Right from the early 1990s through to today, Americans have maintained their life style by borrowing. But as the US consumer is about to find out, the bill for that life style is coming due.
Where will that leave the US economy? Simply stated, surveying the landscape of current events - many of which are a direct consequence of excessive debt and an inevitable slowdown in consumer spending - we expect stagflation ahead.
Loosely defined, that term refers to a general economic slowdown - a recession - but coupled with rising prices triggered by massive infusions of cheap money into the market.
That liquidity can come from governments - witness the billions upon billions now being thrown into the fray by the world's central banks - or it can come from, say, some percentage of the $6 trillion and more held by foreigners coming home to roost.

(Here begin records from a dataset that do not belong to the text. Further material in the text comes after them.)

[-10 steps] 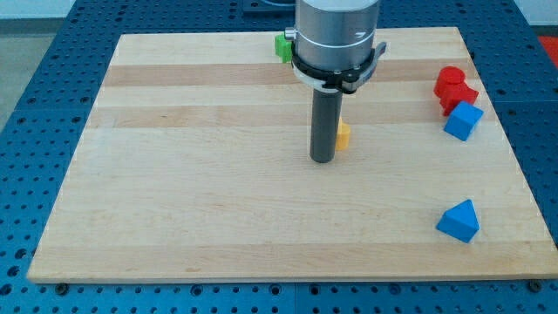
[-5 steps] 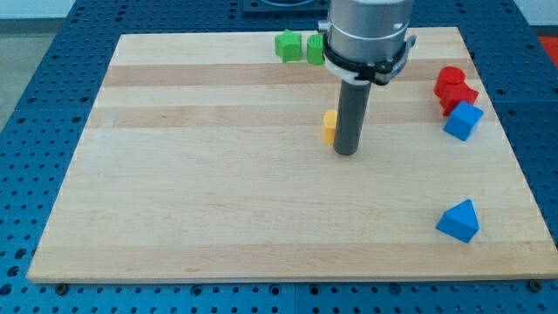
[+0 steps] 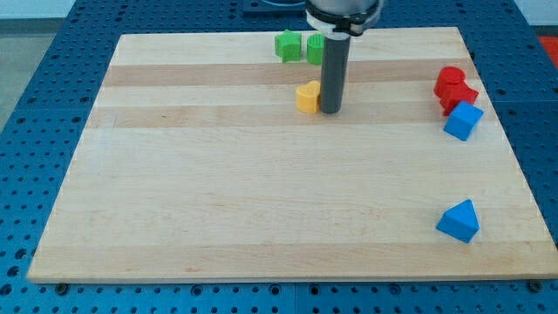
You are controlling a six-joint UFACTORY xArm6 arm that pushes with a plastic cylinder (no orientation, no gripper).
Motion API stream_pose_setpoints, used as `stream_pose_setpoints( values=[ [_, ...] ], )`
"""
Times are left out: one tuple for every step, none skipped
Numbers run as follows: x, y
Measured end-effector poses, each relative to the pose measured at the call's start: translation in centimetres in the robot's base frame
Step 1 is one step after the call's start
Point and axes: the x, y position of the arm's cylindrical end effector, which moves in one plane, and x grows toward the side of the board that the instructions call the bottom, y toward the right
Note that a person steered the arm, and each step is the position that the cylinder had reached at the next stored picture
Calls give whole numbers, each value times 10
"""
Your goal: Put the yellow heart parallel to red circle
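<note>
The yellow heart [image 3: 307, 97] lies on the wooden board [image 3: 218, 192] above the middle, near the view's top. My tip [image 3: 330, 111] stands right against the heart's right side. The red circle [image 3: 450, 80] sits at the board's right edge, touching a second red block [image 3: 461, 97] just below it. The rod rises from the tip and its upper part hides a piece of one green block.
Two green blocks [image 3: 287, 45] [image 3: 314, 49] sit at the board's top edge, just above the heart. A blue block [image 3: 463, 121] lies below the red ones at the right. A blue triangular block [image 3: 459, 221] lies at the lower right.
My tip has moved up the view and round to the heart's right side. The yellow heart has shifted left and up, towards the green blocks.
</note>
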Motion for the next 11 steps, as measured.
stream_pose_setpoints(
  values=[
    [-1,-8],
    [-1,-8],
    [-1,-24],
    [-1,-37],
    [-2,-40],
    [-6,-40],
    [-9,-47],
    [-9,-69],
    [-9,-83],
    [-9,-103],
    [-9,-110]
  ],
)
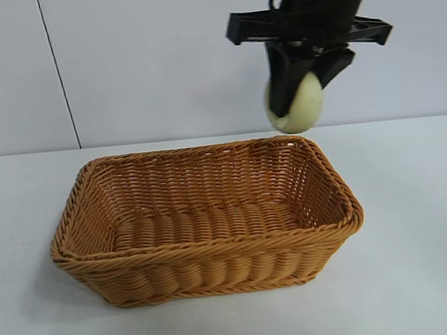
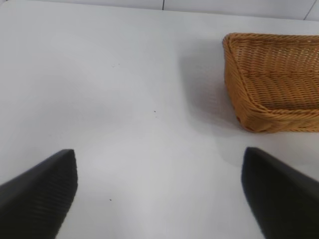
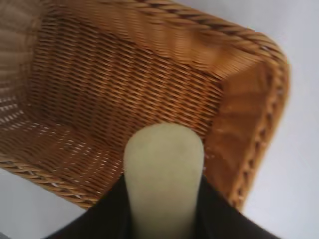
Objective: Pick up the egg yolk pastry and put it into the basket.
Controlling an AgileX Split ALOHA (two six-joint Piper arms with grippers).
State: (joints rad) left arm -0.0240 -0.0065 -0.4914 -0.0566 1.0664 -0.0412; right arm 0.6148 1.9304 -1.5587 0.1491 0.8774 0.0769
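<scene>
My right gripper [image 1: 299, 89] hangs in the air above the far right corner of the basket [image 1: 208, 252], and its black fingers [image 1: 282, 83] are clamped partway closed around the egg yolk pastry [image 1: 301, 108]. The pastry is pale yellow and rounded, pinched on both sides, with its lower end poking out below my fingertips. It is well clear of the wicker, touching nothing but my fingers. From my right wrist I look down past the pastry [image 3: 163, 169] into the basket's woven floor and its corner rim [image 3: 269, 99]. The basket sits on the white table [image 1: 416, 196]. My left gripper [image 2: 159, 194] is off to the side over bare table, spread wide and holding nothing, with the basket's end [image 2: 259, 99] just ahead of it
</scene>
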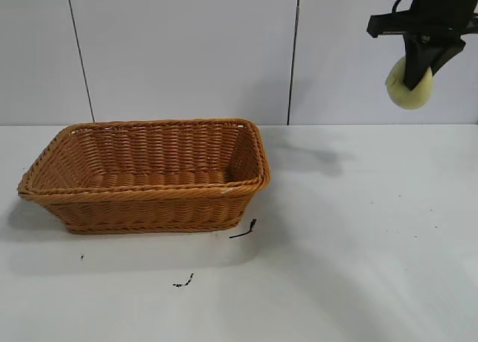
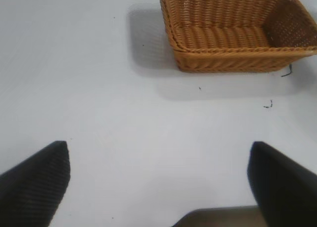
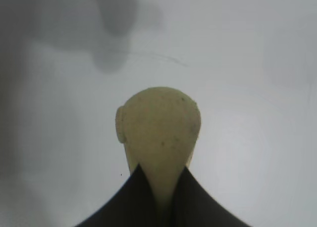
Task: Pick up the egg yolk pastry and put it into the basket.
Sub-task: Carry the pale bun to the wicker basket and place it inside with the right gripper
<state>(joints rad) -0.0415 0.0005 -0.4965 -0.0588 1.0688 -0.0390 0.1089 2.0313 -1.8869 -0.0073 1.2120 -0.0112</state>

And it's worth noting, on this latter point, which in recent weeks there has been almost daily news about foreign corporations and sovereign wealth funds unloading their greenbacks in exchange for shares in some of America's largest financial institutions. Our founder here at Big Gold, Doug Casey, has correctly pointed out that it is when the trade deficit starts to shrink, which it recently has, that you need to look for cover...because, among other things, it means the tide of US Dollars is beginning to wash back up on US shores.
Our view is that the stagflationary scenario is the most likely, and it is supported by a steady stream of data. For instance, despite an obvious slowdown in 2007 holiday season shopping, the Bureau of Labor Statistics reports that producer prices in November increased at the fastest rate in 16 years.

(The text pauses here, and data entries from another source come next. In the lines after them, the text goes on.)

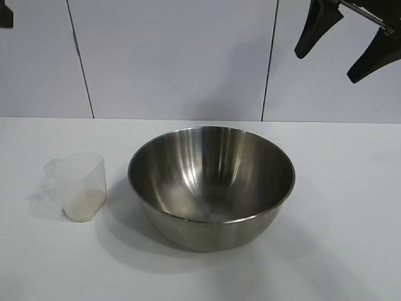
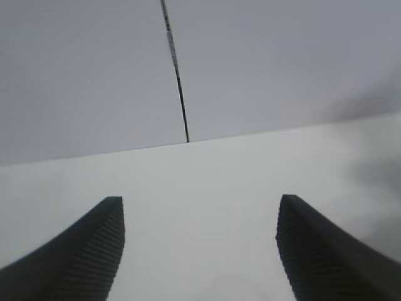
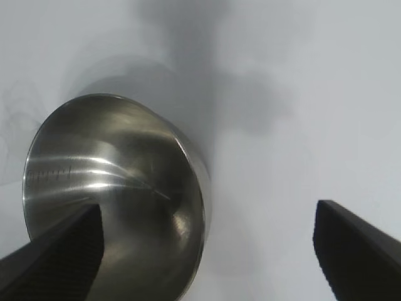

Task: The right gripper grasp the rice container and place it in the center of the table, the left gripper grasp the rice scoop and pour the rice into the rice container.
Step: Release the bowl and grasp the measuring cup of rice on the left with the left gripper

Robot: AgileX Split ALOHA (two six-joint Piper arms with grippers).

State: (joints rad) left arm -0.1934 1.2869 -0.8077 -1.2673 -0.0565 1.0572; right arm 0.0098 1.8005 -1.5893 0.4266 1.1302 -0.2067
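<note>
The rice container [image 1: 212, 179], a large shiny steel bowl, stands upright and empty near the middle of the white table [image 1: 338, 207]; it also shows in the right wrist view [image 3: 113, 194]. The rice scoop [image 1: 78, 185], a small frosted plastic cup, stands upright to the bowl's left with a low layer of rice [image 1: 83, 205] in its bottom. My right gripper [image 1: 328, 47] is open and empty, high above the bowl's right side. My left gripper [image 2: 199, 216] is open and empty over bare table; only a dark corner of the left arm [image 1: 5, 14] shows in the exterior view.
A white panelled wall [image 1: 175, 56] with dark vertical seams rises behind the table's far edge. Bare tabletop lies to the right of the bowl and in front of it.
</note>
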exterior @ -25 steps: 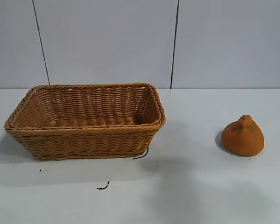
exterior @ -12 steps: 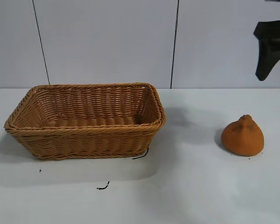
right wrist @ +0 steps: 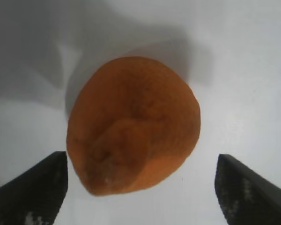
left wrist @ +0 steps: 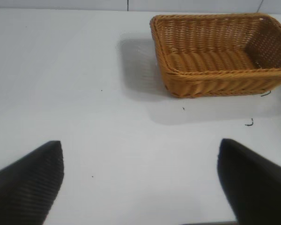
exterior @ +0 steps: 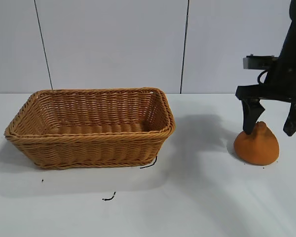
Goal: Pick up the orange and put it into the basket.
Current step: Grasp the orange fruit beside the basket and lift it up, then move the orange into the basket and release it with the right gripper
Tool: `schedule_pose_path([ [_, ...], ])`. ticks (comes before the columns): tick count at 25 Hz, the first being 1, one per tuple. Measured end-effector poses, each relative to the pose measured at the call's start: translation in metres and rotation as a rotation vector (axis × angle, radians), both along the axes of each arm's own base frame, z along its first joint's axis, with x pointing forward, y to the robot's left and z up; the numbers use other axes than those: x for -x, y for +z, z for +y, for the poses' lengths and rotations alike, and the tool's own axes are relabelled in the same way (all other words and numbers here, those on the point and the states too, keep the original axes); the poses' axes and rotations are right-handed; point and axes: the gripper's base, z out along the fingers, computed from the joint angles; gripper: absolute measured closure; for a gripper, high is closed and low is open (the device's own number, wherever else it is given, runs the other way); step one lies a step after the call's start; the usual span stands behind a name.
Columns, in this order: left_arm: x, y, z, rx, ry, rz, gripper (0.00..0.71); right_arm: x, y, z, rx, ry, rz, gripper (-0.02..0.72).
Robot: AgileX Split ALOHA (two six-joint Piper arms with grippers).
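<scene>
White table [exterior: 197, 207], grey panelled wall [exterior: 113, 44]. Right gripper [exterior: 272, 128] spread wide over the orange [exterior: 257, 145], arm cropped; basket [exterior: 91, 148] left.

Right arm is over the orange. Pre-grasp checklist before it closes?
1. Right pincer open: ok, fingers spread wide.
2. Fingers straddle the orange: ok, one on each side in the right wrist view.
3. Low enough to grip: not ok, the fingertips are only level with its pointed top.
4. Orange resting on the table: ok.
5. Basket upright and empty: ok.
6. Left pincer out of the way: ok, open over bare table, away from the basket.
</scene>
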Motion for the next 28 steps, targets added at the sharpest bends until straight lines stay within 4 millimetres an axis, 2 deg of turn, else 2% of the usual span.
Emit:
schedule_pose_path([
  [4, 0.0, 0.0, 0.0, 0.0, 0.0, 0.0, 0.071, -0.002, 0.004, 0.0, -0.001, -0.001, -0.013, 0.507],
  [6, 0.0, 0.0, 0.0, 0.0, 0.0, 0.0, 0.071, -0.002, 0.012, 0.0, -0.004, -0.002, -0.031, 0.614],
  [7, 0.0, 0.0, 0.0, 0.0, 0.0, 0.0, 0.071, -0.002, 0.019, 0.0, -0.004, -0.001, -0.042, 0.63],
  [10, 0.0, 0.0, 0.0, 0.0, 0.0, 0.0, 0.071, -0.006, 0.046, 0.0, -0.003, 0.006, -0.1, 0.63],
  [15, 0.0, 0.0, 0.0, 0.0, 0.0, 0.0, 0.071, -0.014, 0.126, 0.001, -0.007, 0.014, -0.282, 0.63],
  [18, 0.0, 0.0, 0.0, 0.0, 0.0, 0.0, 0.071, -0.016, 0.159, 0.001, -0.013, 0.017, -0.328, 0.63],
  [20, 0.0, 0.0, 0.0, 0.0, 0.0, 0.0, 0.071, -0.017, 0.171, 0.003, -0.016, 0.017, -0.342, 0.63],
  [23, 0.0, 0.0, 0.0, 0.0, 0.0, 0.0, 0.071, -0.018, 0.185, 0.016, -0.02, 0.045, -0.373, 0.63],
  [25, 0.0, 0.0, 0.0, 0.0, 0.0, 0.0, 0.071, -0.018, 0.193, 0.033, -0.028, 0.082, -0.399, 0.63],
  [28, 0.0, 0.0, 0.0, 0.0, 0.0, 0.0, 0.071, -0.014, 0.2, 0.07, -0.051, 0.159, -0.425, 0.63],
])
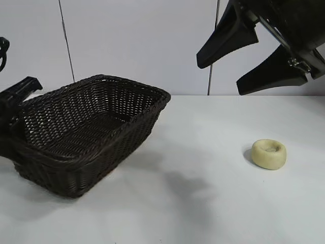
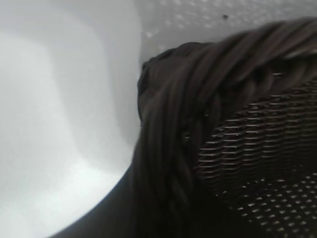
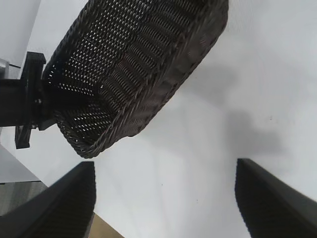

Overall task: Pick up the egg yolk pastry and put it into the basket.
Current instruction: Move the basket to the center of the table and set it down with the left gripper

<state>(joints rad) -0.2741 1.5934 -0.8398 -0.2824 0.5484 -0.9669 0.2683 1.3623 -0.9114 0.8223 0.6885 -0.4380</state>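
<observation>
I am working over a plain white worktop (image 1: 203, 203), smooth and matte, with soft grey shadows on it. Behind it stands a pale wall (image 1: 132, 46) split by thin dark vertical seams.

I take the basket (image 1: 91, 137) as my landmark. It sits on the worktop at the left side of the exterior view, a large rectangular dark brown wicker piece with flared, open-weave sides and a thick braided rim. Its left end looks raised off the surface, so it sits tilted, its interior in view and nothing in it that I can see.

The egg yolk pastry (image 1: 269, 154) lies well to the right of the basket, flat on the worktop, apart from everything. It is a small round pale yellow-cream puck with a shallow dimple on top, and it looks soft. Between it and the basket the worktop lies bare, so there is open room on that side.

My left claw (image 1: 18, 94) is at the basket's left end, clamped narrow on the rim there; from the left wrist view the braided rim (image 2: 168, 163) fills the frame right up close. In the right wrist view the same dark claw (image 3: 27, 101) shows at that end of the basket.

My right claw (image 1: 254, 56) hangs high to the right of the basket, above the pastry and touching nothing, its black fingers (image 3: 277, 198) spread wide.
</observation>
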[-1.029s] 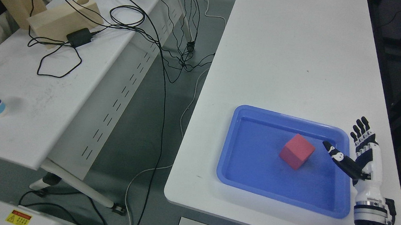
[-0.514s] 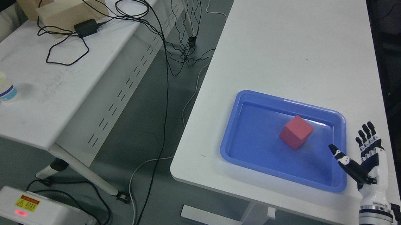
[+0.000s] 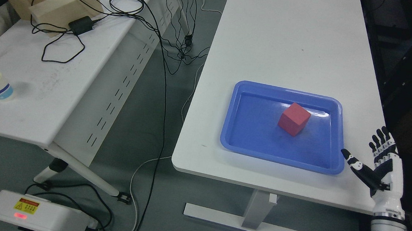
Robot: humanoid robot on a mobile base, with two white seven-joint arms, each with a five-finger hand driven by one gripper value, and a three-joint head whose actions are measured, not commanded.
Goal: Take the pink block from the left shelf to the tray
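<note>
Our right hand (image 3: 382,160) upright at lower right of the frame, fingers spread and empty, thumb angled toward the blue tray (image 3: 236,96), pink block (image 3: 294,119) resting inside.

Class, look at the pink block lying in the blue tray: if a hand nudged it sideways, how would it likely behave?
The pink block has flat faces, so it would probably slide, not roll. Its squat cube shape looks hard to tip. The blue tray has a raised rim, which would likely stop it.

One camera on the robot's head looks down from high up at the white table (image 3: 290,45) and the floor (image 3: 154,133) beside it.
</note>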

Rising prices make a stagflationary environment positive for Gold Investment, if for no other reason than that investors reallocate depreciating paper-backed investments into tangibles with a demonstrated ability to float as the intangibles sink.
Therefore, our view remains that we are headed for a stagflation. But like all good investors, we want to challenge our view to check that we're right. What if we are wrong? What happens if the global economic crisis gets so bad that it trumps any and all inflationary influences and we enter a straight-up deflationary recession?
That is, we are sure, a question on the minds of many people buying gold today. So here are our thoughts...
Gold in a Recession
Traditionally, gold has been a safety net against inflation in the cost of living - which in fact means a loss of value in official currencies. Inflation is good for gold, a case we don't need to make again here.
But, in a typical recession, the demand for everything slows and the prices of many things fall. The knee-jerk reaction of most casual market observers, therefore, might be that if inflation is always good for gold, then the opposite must always be bad.
Historically, however, that is not the case. About half the times, gold actually rises in a recession.
Simply put, there isn't a specific historical precedent that demonstrates that gold will fall during a recession.
But could we have a general deflation - a depression so severe it causes prices to fall and the value of money to rise... a deflation that might tip gold into one of the down cycles?
Well, of course that's a risk. The developing recession, based as it is on a global contraction in credit, looks to be especially long and deep. Almost daily now we learn of multi-billion-dollar debt defaults. Those, in turn, trigger both a freeze-up in easy credit and a flight from risk.
In response, the US government has responded with its predictable "fix-it" tools - stimulus and bailouts. The tools of government stimulus are lowering the Fed funds interest rate, and potential new large-scale bailouts like the Resolution Trust Corporation that was put into action to straighten out the Savings and Loan crisis of the 1980s. That cost something in the region of $200 billion.
And while the Europeans have just unleashed an amazing $500 billion in new liquidity, so far, US Treasury Secretary Paulson and Fed Chairman Bernanke and friends have been surprisingly slow to act. They started with denial and have moved to inadequate band-aids.
In the absence of any concentrated and well-funded program - such as the RTC - to try and keep the wheels from falling off the economy (and, at this point, it is not clear that any imaginable measure will suffice), the deflationary pressures of the housing collapse are winning.
But there is an important, longer-cycle pressure that is not talked about much, although it is increasingly obvious to the American consumer: the dollars they're spending are buying less.
They see gasoline and heating prices rise, but don't think much about the dollar itself as the underlying source of price inflation. Yet this decline in the purchasing power of the sollar is extremely important for the price of gold.
That's because the pressures on the dollar seem overwhelming when aggregated: huge budget and trade deficits, wars and retirement demands of baby boomers, unprecedented foreign holdings of US dollars. Watching the prices of internationally traded goods, including oil at $90 per barrel and wheat at a record $10 per bushel, it is hard to imagine a situation of serious deflation emerging.